Au vu des accusations fantaisistes que vous réitérez en public, l'appel à la vigilance vous concerne bien davantage !
Selon ce sondage, donc, 75 % des personnes interrogées seraient hostiles à la réforme pénale. Il faut d'abord rappeler qu'elles répondent moins en se fondant sur le contenu du texte que sur votre propagande ; de plus, ce texte est le fruit d'un travail de longue haleine, auquel se sont associés, depuis de nombreuses années, des acteurs des milieux judiciaire, universitaire et politique, y compris à droite. Invoquer des sondages n'est pas dans mes habitudes mais, puisque vous l'avez fait, un autre plus récent, de l'IFOP, l'Institut français d'opinion publique, indique que 60 % des Français sont favorables à la contrainte pénale.
Votre double opposition au projet de loi et à la contrainte pénale, jointe à une inquiétude de voir celle-ci aboutir à un contrôle social, me semble d'ailleurs relever d'une contradiction : à moins de refuser la contrainte pénale au nom des risques du contrôle social, je ne vois pas où est la logique. Reste qu'en elle-même, l'observation a sa pertinence, car de nombreuses mesures liées au contrôle des aménagements de peine ont vu le jour au cours des dernières années, contribuant à élargir le contrôle social ; il est donc difficile de ne pas s'interroger à ce sujet.
Vous avez incriminé la brièveté des délais. Il a fallu, je le rappelle, deux ans pour rédiger le projet de loi, et la conférence de consensus a travaillé pendant six mois. Vous avez mis ses membres en cause, y compris les commissaires divisionnaires, colonels de gendarmerie et associations d'aide aux victimes ; bref, vous mettez tout en cause, et au fond peu importe, car cette posture n'est pas nouvelle.

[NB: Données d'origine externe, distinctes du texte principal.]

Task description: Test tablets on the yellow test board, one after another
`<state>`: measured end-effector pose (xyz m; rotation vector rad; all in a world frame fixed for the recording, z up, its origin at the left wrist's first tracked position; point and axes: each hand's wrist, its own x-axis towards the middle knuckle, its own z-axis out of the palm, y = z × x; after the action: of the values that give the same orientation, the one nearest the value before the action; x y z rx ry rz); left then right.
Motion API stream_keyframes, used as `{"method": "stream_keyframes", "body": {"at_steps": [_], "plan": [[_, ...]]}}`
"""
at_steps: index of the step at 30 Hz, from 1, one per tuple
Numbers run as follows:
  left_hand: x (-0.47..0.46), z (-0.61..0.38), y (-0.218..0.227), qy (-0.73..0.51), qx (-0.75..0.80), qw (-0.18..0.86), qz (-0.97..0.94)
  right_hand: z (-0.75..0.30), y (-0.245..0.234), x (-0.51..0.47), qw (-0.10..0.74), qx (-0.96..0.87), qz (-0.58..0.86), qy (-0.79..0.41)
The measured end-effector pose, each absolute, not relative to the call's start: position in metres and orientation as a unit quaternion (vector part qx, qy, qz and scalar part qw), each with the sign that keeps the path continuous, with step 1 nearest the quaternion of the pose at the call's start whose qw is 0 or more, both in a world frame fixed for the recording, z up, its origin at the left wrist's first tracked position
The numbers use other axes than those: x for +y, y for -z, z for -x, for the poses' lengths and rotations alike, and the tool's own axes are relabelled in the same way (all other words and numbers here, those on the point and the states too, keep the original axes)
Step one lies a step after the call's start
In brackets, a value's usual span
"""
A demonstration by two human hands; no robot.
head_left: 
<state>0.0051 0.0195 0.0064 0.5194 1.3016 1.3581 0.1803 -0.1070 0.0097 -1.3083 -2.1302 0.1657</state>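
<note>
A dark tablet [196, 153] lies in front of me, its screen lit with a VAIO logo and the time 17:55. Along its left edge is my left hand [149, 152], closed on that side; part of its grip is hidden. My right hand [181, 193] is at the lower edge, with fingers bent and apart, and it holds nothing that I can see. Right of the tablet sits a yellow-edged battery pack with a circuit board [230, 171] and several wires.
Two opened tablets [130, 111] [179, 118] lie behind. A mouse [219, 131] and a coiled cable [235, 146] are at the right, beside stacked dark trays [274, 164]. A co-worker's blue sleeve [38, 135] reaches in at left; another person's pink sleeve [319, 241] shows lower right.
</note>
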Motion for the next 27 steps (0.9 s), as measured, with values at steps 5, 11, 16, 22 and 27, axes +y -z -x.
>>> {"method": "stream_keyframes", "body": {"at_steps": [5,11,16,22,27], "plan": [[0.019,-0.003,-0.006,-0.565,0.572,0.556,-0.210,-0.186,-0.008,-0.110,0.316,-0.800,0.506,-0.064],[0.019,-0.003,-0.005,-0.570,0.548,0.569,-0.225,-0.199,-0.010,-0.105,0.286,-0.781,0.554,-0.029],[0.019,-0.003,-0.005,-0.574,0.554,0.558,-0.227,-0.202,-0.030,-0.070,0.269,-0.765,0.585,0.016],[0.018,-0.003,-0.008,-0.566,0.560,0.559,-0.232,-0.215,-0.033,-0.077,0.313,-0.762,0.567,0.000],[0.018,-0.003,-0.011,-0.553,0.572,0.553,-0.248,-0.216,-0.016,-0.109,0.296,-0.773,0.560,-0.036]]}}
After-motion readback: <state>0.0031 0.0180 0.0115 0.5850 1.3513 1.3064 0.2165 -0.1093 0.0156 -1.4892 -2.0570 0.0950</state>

En tout état de cause, si vous qualifiez d'expéditif un processus de deux ans, nous manquerons de vocabulaire pour qualifier votre empressement, au cours de la précédente législature, à voter un nouveau texte à chaque fait-divers qui vous paraissait le justifier.
Pour le reste, nous poursuivrons nos efforts d'explication, certes sans espoir de vous convaincre puisque ce n'est manifestement pas le texte lui-même qui vous intéresse : le droit opposable au logement ou à l'emploi, dont vous prétendez qu'il figurait dans la version initiale du projet, n'a par exemple jamais existé. L'article 12 prévoit que « chacun veille, en ce qui le concerne, à ce que les personnes condamnées accèdent de façon effective à l'ensemble des droits de nature à faciliter leur insertion ». Si l'on veut réinsérer les personnes concernées, il faut bien leur donner accès à des services de droit commun ! Comment prétendre lutter contre la récidive et créer les conditions objectives – l'absence de logement, d'emploi, de formation et de perspective – qui la suscitent ? La récidive n'est pas qu'un mot. Ce sont de nouveaux actes, donc de nouvelles victimes. Les personnes qui sortent de prison ont purgé leur peine et, sauf si le magistrat l'a décidé, elles n'ont pas perdu leurs droits civiques. L'État a donc l'obligation d'assurer les conditions de leur réinsertion, a fortiori lorsque nous l'affichons.
Inutile d'épiloguer sur l'accusation selon laquelle nous voudrions vider les prisons : nous l'entendrons sans doute jusqu'à la fin du quinquennat.
La libération sous contrainte n'est pas une mesure automatique : elle se prépare, sous la condition d'un examen obligatoire – c'est pour cela que nous parlons de rendez-vous. La décision, en tout état de cause, appartient au juge de l'application des peines et à la commission de l'application des peines.